WORK INSTRUCTIONS —
Report every line of the records that includes the word "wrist".
══ THE DATA ══
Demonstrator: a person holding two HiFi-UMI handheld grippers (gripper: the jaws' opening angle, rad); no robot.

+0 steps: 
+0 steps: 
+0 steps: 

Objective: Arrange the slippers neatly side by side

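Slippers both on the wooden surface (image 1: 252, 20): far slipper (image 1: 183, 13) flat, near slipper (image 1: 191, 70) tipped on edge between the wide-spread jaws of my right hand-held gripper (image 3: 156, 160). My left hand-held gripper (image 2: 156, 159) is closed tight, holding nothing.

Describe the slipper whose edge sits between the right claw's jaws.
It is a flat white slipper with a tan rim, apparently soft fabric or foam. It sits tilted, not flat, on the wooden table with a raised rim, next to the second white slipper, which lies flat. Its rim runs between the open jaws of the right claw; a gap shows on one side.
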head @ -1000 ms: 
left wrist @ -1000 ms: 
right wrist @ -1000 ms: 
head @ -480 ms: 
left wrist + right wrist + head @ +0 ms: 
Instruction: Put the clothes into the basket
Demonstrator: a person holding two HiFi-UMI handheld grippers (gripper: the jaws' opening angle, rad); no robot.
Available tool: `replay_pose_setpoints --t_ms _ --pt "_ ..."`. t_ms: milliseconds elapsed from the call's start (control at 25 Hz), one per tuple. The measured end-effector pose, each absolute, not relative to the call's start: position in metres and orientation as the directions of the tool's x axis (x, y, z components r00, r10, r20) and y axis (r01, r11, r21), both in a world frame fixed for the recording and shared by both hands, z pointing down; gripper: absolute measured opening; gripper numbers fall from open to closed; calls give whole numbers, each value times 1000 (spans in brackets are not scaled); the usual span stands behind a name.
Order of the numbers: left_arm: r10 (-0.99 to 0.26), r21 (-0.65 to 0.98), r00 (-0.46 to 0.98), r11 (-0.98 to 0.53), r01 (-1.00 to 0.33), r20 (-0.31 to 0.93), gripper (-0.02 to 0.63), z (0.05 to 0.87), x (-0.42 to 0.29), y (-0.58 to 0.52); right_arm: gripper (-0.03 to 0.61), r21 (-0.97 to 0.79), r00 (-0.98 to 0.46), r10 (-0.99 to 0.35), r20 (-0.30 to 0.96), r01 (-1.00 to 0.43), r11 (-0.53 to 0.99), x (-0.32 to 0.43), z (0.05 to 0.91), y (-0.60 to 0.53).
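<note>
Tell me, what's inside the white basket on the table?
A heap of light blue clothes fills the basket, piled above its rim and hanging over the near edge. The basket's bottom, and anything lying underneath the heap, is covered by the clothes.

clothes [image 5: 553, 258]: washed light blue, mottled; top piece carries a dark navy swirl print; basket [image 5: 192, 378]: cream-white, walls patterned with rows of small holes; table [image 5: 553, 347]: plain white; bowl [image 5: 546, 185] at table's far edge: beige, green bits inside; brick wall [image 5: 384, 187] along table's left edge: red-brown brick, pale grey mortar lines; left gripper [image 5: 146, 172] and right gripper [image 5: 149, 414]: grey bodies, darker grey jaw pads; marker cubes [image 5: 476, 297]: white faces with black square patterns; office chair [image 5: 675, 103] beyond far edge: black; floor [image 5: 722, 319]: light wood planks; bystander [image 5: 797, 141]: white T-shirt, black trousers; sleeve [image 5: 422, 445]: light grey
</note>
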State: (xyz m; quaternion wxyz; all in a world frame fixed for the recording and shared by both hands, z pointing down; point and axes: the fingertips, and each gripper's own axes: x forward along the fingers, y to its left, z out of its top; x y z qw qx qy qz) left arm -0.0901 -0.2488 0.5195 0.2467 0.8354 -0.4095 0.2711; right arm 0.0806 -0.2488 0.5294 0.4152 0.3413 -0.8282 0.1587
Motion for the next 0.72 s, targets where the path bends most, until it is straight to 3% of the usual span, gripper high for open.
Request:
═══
SOLUTION —
left wrist @ -1000 ms: 
right wrist @ -1000 ms: 
left wrist + right wrist + head @ +0 ms: 

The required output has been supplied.